◆ **Task brief**:
Go through the records and tally the lines that include the word "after". The answer is that total alone.
=== Exercise materials ===
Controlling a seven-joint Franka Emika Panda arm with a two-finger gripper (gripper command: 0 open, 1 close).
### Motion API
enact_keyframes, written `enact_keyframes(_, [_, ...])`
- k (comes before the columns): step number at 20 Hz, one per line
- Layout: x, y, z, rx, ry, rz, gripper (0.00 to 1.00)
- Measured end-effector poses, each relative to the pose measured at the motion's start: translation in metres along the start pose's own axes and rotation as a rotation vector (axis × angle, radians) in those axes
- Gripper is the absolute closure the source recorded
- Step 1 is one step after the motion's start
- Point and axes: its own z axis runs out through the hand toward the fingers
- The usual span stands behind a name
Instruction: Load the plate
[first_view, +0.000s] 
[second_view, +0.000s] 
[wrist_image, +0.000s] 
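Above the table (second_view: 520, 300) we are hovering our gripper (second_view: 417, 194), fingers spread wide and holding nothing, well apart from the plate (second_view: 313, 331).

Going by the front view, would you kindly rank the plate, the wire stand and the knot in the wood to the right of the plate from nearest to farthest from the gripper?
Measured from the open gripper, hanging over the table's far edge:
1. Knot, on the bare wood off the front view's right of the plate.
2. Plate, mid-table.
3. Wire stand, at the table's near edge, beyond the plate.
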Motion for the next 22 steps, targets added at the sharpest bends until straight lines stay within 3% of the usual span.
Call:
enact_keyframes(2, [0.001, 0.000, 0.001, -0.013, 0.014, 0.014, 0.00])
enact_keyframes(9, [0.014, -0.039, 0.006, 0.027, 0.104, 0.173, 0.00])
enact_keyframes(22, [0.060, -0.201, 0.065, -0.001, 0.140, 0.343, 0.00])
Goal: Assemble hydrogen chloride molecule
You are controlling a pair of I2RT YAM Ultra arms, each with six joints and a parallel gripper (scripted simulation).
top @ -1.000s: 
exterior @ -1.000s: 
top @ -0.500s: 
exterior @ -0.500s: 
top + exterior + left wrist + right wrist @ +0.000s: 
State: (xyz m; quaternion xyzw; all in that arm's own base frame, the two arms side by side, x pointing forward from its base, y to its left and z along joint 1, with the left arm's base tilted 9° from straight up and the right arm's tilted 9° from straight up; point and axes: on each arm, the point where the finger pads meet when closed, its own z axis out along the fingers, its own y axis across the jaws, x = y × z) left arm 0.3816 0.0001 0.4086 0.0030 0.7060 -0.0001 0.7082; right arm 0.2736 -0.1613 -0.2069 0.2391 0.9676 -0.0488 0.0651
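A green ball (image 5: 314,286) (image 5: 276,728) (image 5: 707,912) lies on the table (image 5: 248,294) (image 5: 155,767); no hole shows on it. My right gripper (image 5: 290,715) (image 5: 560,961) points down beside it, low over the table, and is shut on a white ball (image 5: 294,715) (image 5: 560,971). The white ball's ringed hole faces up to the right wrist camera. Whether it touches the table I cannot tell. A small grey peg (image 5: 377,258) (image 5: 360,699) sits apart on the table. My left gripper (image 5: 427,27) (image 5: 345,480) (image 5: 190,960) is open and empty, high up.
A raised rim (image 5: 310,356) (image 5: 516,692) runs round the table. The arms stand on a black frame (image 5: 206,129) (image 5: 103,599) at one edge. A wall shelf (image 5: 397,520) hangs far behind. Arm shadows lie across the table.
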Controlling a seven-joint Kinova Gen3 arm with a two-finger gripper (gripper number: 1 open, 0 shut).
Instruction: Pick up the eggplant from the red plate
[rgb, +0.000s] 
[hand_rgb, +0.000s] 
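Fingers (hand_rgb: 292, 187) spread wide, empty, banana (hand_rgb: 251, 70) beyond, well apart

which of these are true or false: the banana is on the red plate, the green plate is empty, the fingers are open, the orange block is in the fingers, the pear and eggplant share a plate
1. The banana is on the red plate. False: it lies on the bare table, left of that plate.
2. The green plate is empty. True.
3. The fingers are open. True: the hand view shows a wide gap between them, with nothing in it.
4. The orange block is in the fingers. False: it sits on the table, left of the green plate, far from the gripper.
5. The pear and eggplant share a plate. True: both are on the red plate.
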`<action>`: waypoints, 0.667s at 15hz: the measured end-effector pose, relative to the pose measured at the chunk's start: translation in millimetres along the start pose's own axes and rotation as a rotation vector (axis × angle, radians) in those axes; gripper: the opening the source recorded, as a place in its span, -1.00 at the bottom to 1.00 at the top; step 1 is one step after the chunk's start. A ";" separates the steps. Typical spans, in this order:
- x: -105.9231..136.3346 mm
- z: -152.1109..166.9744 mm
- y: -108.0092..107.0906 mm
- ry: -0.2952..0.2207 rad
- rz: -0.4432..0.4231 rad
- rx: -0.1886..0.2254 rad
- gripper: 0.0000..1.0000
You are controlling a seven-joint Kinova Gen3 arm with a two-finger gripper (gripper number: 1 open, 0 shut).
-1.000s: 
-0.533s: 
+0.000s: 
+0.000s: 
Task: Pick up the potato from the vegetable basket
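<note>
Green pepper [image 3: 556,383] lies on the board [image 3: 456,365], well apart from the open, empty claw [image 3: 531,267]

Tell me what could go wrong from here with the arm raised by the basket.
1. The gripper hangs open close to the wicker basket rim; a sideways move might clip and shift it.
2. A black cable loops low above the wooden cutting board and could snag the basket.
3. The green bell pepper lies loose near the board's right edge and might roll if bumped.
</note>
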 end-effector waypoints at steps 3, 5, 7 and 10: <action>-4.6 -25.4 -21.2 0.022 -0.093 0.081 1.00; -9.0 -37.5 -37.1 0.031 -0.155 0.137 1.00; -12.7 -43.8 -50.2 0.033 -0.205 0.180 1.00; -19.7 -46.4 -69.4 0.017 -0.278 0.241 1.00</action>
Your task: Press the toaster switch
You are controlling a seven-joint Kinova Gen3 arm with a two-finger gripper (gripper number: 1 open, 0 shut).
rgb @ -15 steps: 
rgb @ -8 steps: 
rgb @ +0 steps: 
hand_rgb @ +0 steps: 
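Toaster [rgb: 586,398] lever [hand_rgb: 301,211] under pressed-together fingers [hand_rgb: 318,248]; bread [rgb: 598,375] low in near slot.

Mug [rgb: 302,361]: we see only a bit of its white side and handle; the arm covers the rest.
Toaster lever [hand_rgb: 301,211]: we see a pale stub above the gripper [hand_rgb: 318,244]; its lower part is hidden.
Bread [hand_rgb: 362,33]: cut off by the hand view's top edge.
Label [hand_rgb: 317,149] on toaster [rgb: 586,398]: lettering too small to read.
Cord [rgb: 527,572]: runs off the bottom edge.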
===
◆ **Response area**:
2